On either side of this area, the differences between all idle governors are negligible.
Only data from before this area (from results 1 t0 95) was included in the below results.

Results relative to teo (negative is better):
		menu	ladder	cl	clv2
average		0.16%	4.32%	2.54%	2.64%
max		0.92%	14.32%	8.78%	8.50%
min		-0.44%	0.27%	0.09%	0.05%

One large clv2 difference seems to be excessive use of the deepest idle state,
with corresponding 100% hit rate on the "Idle State 3 was to deep" metric.
Example (20 second sample time):

teo: Idle state 3 entries: 600, 74.33% were to deep or 451. Processor power was 38.0 watts.
clv2: Idle state 3 entries: 4,375,243, 100.00% were to deep or 4,375,243. Processor power was 40.6 watts.
clv2 loop times were about 8% worse than teo.

Further details:
http://smythies.com/~doug/linux/idle/teo-util3/ping-sweep/6-1/6-core-pp-data-detail-a.png
http://smythies.com/~doug/linux/idle/teo-util3/ping-sweep/6-1/6-core-pp-data-detail-b.png
http://smythies.com/~doug/linux/idle/teo-util3/ping-sweep/6-1/6-core-pp-data.png
http://smythies.com/~doug/linux/idle/teo-util3/ping-sweep/6-1/perf/

Test 3: sleeping ebizzy - 128 threads.

Purpose: This test has given interesting results in the past.
The test varies the sleep interval between record lookups.
The result is varying usage of idle states.

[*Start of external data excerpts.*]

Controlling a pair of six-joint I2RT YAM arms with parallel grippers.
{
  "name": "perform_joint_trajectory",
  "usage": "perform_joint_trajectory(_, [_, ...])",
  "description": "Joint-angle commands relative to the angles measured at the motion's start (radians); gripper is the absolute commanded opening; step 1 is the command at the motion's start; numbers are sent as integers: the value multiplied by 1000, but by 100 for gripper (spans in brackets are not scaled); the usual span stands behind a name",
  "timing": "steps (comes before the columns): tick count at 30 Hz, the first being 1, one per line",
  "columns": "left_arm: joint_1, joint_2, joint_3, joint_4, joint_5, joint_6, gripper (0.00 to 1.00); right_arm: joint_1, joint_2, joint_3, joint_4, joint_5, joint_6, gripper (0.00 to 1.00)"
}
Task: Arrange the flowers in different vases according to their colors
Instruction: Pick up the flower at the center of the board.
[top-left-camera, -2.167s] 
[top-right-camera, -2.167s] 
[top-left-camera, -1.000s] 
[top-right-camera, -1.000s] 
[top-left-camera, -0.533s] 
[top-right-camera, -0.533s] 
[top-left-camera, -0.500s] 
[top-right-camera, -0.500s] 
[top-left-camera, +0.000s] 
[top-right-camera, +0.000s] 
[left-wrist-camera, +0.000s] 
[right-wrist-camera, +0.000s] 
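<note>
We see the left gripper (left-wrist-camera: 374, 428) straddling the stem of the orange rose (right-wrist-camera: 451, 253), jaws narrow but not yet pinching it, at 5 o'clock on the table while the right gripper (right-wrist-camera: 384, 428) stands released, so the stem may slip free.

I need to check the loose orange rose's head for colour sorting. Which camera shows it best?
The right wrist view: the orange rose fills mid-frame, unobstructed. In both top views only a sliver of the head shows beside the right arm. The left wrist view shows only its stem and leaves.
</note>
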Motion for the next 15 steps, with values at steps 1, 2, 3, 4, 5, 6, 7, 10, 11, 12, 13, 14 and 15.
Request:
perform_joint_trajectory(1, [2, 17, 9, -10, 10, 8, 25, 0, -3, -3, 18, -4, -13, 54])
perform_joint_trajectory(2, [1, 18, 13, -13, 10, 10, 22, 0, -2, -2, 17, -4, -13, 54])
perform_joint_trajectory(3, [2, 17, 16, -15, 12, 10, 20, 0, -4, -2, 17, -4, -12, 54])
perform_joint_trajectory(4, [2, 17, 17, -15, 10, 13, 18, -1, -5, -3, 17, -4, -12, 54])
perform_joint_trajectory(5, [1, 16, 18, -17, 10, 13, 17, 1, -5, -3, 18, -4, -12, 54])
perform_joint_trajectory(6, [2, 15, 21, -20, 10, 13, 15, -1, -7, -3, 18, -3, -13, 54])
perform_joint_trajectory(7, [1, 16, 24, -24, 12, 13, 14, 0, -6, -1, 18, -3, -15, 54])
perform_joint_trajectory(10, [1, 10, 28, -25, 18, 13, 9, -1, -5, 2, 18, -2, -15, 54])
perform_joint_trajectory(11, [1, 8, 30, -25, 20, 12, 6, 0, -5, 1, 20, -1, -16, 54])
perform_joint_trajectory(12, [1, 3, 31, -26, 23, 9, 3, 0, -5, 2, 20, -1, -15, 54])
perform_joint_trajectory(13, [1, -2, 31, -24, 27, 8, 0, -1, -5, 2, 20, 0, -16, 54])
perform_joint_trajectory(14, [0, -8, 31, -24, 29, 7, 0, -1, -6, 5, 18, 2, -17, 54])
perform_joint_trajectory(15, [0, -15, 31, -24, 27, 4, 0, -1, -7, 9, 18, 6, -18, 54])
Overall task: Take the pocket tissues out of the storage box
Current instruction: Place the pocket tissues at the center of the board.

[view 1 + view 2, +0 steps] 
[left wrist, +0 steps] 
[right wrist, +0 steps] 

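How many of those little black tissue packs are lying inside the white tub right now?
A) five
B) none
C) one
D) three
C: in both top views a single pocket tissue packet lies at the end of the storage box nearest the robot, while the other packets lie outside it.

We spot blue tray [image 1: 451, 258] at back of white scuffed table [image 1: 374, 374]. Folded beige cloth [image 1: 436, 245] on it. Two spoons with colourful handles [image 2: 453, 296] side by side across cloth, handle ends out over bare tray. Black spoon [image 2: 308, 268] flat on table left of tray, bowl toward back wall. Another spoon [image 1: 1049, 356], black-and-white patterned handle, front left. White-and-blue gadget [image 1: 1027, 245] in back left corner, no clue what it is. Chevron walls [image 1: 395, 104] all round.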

Results: relative to teo (negative is better):
		menu	clv2	ladder	cl
average		0.06%	0.38%	0.81%	0.35%
max		2.53%	3.20%	5.00%	2.87%
min		-2.13%	-1.66%	-3.30%	-2.13%

No strong conclusion here, from just the data.
However, clv2 seems to use a bit more processor power, on average.

Further details:

Test4: adrestia wakeup latency tests. 500 threads.

Purpose: The test was reported in 2023.09 by the kernel test robot and looked
both interesting and gave interesting results, so I added it to the tests I run.

Results:
teo:wakeup cost (periodic, 20us): 3130nSec reference
clv2:wakeup cost (periodic, 20us): 3179nSec +1.57%
cl:wakeup cost (periodic, 20us): 3206nSec +2.43%
menu:wakeup cost (periodic, 20us): 2933nSec -6.29%
ladder:wakeup cost (periodic, 20us): 3530nSec +12.78%

No strong conclusion here, from just the data.
However, clv2 seems to use a bit more processor power, on average.
teo: 69.72 watts
clv2: 72.91 watts +4.6%
Note 1: The first 5 minutes of the test powers were discarded to allow for thermal stabilization.
Note 2: More work is required for this test, because the teo one actually took longer to execute, due to more outlier results than the other tests.

There were several other tests run but are not written up herein.